[Data entries]
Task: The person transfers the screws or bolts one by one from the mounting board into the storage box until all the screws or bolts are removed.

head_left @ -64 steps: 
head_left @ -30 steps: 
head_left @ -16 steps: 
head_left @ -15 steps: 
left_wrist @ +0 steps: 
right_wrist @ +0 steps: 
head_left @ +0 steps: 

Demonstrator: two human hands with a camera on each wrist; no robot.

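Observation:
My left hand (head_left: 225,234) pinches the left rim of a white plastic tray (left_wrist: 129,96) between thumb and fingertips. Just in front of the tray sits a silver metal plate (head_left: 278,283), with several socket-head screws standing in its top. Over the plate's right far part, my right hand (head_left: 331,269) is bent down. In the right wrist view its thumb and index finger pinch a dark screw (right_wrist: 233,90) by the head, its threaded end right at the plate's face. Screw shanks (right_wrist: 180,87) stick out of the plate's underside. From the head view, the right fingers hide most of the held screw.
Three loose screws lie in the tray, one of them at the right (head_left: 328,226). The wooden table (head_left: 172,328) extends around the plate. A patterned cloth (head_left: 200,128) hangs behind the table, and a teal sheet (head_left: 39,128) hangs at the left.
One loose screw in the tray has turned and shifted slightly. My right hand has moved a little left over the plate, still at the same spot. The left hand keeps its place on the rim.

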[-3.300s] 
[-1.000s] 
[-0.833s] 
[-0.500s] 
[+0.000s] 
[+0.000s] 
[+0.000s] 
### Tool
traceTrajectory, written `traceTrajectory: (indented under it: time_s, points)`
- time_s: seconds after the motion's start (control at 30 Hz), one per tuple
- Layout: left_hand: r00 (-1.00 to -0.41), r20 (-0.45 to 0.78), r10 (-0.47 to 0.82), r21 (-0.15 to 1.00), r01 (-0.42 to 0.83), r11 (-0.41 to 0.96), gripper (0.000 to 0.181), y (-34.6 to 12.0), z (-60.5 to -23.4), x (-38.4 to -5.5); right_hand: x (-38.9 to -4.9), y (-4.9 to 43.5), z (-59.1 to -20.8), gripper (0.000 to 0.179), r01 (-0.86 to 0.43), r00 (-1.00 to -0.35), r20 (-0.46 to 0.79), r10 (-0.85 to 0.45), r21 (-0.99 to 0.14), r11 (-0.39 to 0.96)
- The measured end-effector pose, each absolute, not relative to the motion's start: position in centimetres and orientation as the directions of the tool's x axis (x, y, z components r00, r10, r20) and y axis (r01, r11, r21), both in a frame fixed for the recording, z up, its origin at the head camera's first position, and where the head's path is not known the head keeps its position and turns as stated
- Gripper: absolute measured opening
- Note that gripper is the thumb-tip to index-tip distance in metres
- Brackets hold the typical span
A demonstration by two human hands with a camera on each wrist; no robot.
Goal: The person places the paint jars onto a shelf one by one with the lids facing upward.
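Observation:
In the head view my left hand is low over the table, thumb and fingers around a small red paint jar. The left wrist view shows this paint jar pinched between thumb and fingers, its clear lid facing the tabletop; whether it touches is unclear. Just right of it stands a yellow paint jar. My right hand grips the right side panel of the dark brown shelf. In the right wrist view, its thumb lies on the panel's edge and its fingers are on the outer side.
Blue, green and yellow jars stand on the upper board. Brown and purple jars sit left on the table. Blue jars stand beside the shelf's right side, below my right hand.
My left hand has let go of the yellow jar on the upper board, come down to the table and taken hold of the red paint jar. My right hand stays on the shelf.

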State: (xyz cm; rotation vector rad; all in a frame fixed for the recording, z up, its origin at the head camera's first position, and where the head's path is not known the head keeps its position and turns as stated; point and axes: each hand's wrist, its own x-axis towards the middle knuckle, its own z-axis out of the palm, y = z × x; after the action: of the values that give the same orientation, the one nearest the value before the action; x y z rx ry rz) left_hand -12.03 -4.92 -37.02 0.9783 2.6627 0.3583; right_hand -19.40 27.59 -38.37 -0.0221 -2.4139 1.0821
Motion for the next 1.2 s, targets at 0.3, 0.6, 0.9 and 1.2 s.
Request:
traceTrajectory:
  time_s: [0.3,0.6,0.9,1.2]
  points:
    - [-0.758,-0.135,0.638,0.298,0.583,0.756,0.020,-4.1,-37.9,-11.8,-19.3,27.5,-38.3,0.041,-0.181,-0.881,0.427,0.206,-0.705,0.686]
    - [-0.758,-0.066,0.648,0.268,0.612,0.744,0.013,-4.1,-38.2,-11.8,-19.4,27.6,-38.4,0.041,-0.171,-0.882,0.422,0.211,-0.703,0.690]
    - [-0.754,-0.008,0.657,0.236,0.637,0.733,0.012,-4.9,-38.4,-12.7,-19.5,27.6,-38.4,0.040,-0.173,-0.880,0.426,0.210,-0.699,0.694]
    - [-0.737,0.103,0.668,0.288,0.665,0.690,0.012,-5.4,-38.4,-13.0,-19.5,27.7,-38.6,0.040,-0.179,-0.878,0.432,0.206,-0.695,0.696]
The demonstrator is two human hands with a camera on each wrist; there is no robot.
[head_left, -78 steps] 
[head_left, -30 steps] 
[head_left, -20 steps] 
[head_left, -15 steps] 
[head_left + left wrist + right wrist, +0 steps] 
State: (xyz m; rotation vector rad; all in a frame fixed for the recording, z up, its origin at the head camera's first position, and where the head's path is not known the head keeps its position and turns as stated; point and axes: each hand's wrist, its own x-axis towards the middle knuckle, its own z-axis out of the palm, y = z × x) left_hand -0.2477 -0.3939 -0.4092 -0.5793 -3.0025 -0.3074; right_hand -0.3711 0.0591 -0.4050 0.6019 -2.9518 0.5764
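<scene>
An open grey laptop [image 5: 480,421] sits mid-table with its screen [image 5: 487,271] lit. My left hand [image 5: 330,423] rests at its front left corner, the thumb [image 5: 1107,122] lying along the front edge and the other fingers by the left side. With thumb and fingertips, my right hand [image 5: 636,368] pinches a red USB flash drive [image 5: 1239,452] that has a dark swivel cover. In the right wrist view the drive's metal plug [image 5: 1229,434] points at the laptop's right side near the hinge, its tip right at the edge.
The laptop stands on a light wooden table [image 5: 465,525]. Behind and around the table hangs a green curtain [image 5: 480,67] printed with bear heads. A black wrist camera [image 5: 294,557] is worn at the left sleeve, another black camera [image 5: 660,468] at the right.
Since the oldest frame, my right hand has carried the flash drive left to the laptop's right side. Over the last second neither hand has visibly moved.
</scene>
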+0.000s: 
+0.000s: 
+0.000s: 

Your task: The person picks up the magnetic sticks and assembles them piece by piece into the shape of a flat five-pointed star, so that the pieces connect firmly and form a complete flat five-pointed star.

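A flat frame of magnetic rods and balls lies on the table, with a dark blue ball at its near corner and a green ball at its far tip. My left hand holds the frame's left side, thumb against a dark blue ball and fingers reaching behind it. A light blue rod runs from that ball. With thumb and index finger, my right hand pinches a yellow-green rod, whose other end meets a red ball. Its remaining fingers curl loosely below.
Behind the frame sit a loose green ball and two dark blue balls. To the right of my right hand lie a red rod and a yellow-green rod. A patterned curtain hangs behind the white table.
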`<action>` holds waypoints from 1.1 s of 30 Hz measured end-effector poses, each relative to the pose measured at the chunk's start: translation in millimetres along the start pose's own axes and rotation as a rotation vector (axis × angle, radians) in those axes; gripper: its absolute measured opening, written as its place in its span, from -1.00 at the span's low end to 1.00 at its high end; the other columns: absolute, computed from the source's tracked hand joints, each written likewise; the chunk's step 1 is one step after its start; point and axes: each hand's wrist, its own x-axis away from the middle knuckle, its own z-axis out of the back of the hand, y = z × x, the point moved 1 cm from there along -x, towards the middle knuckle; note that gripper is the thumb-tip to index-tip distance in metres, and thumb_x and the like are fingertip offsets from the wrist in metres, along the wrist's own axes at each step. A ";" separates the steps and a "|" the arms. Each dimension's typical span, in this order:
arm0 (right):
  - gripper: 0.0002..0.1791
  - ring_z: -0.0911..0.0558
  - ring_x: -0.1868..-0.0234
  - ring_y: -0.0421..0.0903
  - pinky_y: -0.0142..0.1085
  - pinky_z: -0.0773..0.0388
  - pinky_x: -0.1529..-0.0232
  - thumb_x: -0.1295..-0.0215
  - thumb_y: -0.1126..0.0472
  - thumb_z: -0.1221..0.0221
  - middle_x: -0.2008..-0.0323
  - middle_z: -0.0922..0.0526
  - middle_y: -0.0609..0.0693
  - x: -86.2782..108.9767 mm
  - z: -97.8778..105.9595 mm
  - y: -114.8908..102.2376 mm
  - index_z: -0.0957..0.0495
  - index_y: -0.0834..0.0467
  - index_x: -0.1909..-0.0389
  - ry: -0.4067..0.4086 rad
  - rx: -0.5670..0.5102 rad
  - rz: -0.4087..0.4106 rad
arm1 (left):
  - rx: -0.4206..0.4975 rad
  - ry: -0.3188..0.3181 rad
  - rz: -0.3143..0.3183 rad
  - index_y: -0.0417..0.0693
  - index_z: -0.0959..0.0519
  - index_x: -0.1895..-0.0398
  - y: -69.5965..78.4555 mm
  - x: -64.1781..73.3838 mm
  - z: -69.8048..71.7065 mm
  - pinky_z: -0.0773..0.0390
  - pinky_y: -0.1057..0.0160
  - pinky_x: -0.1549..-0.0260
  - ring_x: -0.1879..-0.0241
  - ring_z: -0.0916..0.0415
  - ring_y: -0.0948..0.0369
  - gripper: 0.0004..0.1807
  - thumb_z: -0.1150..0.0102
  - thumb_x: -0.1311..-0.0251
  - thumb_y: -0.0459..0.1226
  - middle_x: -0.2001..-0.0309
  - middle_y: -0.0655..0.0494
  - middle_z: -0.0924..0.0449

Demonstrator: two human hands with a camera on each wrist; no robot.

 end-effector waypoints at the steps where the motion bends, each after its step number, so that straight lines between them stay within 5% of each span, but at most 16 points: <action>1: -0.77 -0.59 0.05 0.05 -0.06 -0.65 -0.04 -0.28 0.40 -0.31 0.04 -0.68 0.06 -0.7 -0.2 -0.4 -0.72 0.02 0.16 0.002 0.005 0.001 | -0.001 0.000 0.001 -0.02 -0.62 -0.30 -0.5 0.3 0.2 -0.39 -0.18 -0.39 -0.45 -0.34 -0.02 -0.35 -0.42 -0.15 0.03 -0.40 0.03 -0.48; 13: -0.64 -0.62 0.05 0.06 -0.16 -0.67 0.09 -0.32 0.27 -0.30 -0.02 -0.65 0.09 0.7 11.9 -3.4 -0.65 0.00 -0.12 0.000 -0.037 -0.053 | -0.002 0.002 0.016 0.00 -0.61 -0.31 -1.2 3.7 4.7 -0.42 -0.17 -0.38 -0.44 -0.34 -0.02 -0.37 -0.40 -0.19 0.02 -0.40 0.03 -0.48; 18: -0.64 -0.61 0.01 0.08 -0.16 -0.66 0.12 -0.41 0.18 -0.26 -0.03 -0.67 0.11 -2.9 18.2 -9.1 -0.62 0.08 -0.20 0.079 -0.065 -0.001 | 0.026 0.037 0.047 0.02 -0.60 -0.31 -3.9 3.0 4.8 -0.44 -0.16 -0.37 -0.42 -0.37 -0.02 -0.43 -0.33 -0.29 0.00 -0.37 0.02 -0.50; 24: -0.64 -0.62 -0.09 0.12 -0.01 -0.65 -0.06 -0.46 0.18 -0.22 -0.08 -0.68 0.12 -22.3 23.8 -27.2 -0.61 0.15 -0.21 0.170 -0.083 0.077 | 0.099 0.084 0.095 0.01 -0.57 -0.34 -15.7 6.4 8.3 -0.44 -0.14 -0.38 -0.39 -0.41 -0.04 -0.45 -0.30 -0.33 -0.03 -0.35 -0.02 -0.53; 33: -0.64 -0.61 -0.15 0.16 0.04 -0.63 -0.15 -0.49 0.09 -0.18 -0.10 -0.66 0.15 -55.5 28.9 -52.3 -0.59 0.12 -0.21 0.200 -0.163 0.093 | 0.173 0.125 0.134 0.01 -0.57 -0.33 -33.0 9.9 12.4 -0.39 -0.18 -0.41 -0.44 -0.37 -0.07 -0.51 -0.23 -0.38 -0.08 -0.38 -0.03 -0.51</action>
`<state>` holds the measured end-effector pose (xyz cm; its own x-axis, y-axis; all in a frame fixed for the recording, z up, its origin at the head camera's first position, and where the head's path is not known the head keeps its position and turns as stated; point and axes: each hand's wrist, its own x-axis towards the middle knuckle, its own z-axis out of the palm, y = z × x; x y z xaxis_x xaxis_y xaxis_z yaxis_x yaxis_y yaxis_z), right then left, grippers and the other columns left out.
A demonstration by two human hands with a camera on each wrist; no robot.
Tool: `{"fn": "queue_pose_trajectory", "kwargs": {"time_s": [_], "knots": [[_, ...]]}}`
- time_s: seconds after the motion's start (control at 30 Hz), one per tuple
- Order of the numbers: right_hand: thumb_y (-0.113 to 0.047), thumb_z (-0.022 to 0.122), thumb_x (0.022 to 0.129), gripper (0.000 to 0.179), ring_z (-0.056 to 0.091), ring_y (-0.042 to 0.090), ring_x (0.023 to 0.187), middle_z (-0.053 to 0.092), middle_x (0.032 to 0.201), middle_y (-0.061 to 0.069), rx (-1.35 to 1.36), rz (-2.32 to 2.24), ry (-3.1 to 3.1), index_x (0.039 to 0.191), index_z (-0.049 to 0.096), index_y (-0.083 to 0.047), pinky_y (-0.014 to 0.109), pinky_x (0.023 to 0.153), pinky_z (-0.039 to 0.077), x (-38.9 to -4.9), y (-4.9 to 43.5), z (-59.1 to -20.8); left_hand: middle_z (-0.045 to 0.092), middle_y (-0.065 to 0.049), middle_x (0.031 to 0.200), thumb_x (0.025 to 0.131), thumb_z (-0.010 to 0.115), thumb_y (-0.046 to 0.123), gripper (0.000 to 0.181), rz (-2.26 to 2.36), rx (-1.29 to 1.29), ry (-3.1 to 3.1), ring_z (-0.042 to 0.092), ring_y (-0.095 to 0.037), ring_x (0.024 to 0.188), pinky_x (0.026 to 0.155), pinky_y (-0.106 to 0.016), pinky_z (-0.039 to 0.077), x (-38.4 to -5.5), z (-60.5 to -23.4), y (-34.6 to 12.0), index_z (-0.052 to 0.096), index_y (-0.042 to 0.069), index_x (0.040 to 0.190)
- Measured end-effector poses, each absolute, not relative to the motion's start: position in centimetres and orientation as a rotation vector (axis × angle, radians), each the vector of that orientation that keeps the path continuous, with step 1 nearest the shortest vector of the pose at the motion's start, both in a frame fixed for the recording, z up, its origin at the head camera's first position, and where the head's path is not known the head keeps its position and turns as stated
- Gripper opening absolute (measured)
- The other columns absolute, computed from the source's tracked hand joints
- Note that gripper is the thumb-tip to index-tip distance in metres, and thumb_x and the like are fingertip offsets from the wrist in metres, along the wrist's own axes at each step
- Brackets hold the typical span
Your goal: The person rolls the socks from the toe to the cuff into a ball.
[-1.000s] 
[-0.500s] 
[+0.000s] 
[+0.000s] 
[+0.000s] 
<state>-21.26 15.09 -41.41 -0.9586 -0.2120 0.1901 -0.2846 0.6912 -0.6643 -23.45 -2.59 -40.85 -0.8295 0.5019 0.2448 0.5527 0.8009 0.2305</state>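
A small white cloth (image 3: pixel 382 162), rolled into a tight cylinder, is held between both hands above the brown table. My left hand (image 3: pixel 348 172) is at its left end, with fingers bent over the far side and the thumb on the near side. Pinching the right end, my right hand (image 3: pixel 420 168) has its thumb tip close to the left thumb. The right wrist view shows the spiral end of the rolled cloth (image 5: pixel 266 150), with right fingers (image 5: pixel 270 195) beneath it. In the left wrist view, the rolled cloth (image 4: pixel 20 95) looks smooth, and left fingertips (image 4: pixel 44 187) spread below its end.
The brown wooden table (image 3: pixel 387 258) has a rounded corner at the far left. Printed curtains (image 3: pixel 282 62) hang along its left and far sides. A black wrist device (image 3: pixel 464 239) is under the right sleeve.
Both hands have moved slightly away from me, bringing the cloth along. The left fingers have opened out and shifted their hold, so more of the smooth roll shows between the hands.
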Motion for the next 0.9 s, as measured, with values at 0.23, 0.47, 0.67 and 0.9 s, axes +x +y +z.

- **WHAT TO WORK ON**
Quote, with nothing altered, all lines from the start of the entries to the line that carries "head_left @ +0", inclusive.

- **YOUR RESPONSE**
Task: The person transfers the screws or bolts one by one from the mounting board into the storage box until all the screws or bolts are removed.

head_left @ -64 steps: 
head_left @ -30 steps: 
head_left @ -16 steps: 
head_left @ -15 steps: 
left_wrist @ +0 steps: 
right_wrist @ +0 steps: 
head_left @ +0 steps: 

Nothing remains to add to the answer.